Lin admits that he is sleep-deprived, as a day has only 24 hours. "I hardly ever have a good night's rest; sometimes I get only three or four hours of sleep. Since the launch of Appendectomy I have not had any spare time," notes Lin with a wry smile. At one point, he was so exhausted that he was put on a drip in a hospital. But he still kept working from his hospital bed.
Taiwanese screenwriter and political commentator Neil Peng remembers how he canvassed support for the recall campaign in the streets together with Lin late last year. Lin suddenly handed him the microphone saying "We will soon pass my house, so it's your turn to talk. I am afraid my parents will hear my voice."
Peng initially thought that Lin's parents were opposed to the campaign. As it turned out, Lin was scheduled to have his marriage registered the following day and feared his parents would get upset because he was still collecting signatures instead of focusing on this important family event.
Doesn't he ever get tired? "Going to work is what I look forward to most," declares Lin, looking content despite his exhaustion. Being able to work hard with others for one's own ideals is such a great thing, he says.
Ultimately, the recall campaign failed to attain the required vote threshold. However, the Appendectomy Project will not cease; it will ask candidates for next year's legislative elections to sign a pledge for lowering the bar for votes on recall motions.

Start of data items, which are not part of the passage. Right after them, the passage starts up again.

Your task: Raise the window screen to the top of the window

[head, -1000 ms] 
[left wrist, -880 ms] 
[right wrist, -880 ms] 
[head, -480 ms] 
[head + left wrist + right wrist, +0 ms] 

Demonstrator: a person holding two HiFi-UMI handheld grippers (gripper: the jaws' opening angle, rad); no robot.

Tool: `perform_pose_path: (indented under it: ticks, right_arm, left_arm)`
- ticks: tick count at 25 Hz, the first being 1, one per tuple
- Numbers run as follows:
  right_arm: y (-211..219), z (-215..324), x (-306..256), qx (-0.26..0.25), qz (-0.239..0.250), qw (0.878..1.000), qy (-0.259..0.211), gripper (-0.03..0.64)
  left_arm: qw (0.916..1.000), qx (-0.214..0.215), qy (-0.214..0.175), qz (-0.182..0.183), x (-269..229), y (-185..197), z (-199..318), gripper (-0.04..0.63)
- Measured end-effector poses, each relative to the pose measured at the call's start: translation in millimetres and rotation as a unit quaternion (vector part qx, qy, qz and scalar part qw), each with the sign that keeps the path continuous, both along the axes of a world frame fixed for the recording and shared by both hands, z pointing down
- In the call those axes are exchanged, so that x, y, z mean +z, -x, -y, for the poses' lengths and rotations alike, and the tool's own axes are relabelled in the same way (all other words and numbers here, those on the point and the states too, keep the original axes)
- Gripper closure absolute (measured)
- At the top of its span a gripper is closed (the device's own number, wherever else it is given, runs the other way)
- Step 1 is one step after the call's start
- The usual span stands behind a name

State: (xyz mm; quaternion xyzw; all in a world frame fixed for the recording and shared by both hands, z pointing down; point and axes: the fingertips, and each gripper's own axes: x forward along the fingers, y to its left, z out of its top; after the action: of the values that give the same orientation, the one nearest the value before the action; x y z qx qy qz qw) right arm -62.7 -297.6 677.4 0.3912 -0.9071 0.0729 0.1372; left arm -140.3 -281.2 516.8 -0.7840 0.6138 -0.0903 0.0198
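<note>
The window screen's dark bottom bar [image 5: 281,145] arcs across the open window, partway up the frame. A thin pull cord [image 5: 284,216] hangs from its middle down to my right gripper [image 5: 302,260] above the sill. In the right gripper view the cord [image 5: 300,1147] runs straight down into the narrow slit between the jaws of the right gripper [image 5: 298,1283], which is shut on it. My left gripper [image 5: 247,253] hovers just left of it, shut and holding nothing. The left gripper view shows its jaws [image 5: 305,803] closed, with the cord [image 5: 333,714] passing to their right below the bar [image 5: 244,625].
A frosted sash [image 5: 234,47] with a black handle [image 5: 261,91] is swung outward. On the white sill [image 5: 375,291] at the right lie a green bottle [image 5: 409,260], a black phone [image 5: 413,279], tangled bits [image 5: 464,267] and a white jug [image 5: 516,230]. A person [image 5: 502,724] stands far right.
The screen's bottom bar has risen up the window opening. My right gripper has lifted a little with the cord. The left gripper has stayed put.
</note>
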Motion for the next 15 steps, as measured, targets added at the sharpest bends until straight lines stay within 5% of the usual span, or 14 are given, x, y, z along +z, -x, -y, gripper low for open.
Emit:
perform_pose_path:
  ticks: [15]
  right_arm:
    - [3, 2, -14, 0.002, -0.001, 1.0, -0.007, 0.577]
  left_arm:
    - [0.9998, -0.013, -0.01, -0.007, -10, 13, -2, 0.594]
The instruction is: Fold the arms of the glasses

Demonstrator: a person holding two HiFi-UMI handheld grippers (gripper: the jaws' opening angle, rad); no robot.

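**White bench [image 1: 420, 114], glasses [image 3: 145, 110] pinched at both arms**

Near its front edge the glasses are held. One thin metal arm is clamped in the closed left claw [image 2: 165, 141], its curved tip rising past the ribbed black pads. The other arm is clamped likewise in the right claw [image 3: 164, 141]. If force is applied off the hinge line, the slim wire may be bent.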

The group plans to launch another recall campaign in 2018, halfway through the legislators' four-year-term, giving them a "mid-term test." They want to wrest the right to recall elected representatives or civil servants into the hands of the electorate.
Lin is seen as the epitome of young Taiwanese who care about social issues. Faced with the strict requirements for recalls, young people looked up from their electronic devices to take action and tell society that they are no longer indifferent to social ills or disinterested in politics. With growing social activism among young adults, it could be only a matter of time before the obstacles in the way of the right to recall are cleared away.